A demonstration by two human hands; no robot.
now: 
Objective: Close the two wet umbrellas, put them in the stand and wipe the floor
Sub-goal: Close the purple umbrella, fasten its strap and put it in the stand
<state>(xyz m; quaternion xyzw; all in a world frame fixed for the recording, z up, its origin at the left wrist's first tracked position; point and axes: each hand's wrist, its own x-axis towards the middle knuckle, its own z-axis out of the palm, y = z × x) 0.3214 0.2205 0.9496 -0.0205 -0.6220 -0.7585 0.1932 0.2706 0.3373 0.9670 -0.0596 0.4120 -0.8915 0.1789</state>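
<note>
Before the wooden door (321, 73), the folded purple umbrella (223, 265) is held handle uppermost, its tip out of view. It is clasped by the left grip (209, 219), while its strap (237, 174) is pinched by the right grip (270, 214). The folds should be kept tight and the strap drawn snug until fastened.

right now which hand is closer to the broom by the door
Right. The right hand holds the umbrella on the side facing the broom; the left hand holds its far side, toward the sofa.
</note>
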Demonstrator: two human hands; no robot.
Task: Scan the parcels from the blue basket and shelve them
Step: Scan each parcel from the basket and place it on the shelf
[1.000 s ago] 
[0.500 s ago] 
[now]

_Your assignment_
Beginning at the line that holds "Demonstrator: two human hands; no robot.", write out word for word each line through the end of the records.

_Response to this exercise_
Demonstrator: two human hands; no robot.
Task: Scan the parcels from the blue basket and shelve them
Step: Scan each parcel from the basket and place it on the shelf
[1.000 s ago] 
[0.500 s ago] 
[now]

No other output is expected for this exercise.